_The task_
How many lines of the data contain "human"? Reply with the number alone.

_Dataset records_

--------------------------------------------------

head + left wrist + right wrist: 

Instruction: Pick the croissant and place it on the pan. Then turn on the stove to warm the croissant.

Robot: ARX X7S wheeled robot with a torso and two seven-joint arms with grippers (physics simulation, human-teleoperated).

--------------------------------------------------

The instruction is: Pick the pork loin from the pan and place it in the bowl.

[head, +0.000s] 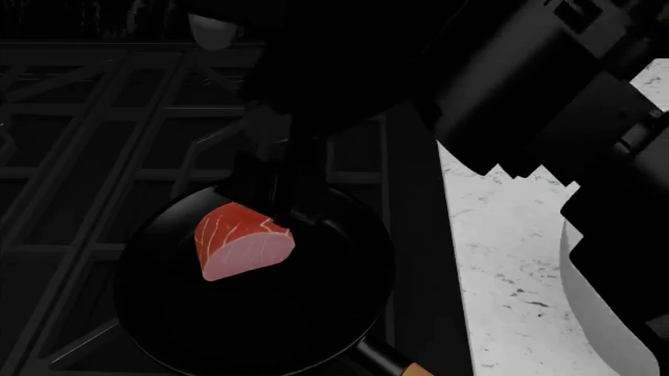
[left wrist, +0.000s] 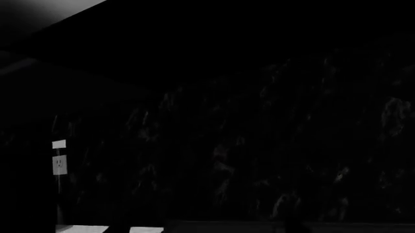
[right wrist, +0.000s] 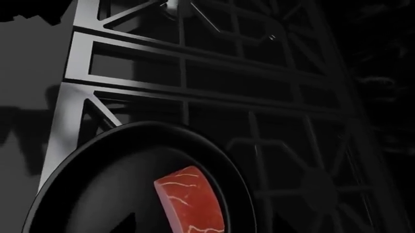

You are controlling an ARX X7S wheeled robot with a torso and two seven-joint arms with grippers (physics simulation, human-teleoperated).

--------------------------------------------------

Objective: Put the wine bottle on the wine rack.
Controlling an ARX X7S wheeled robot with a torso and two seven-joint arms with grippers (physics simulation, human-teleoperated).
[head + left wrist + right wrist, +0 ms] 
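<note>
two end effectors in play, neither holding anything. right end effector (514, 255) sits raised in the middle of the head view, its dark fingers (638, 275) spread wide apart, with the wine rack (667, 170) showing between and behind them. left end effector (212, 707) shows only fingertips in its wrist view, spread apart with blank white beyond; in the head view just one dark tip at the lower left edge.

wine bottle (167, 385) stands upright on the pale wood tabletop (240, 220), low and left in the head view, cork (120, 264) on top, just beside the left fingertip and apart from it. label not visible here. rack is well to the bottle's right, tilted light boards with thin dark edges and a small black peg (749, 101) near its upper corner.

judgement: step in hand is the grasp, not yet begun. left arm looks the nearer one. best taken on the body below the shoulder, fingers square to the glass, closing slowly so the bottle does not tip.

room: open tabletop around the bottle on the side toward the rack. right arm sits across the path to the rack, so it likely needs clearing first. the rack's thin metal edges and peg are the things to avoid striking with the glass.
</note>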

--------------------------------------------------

_Written response_
3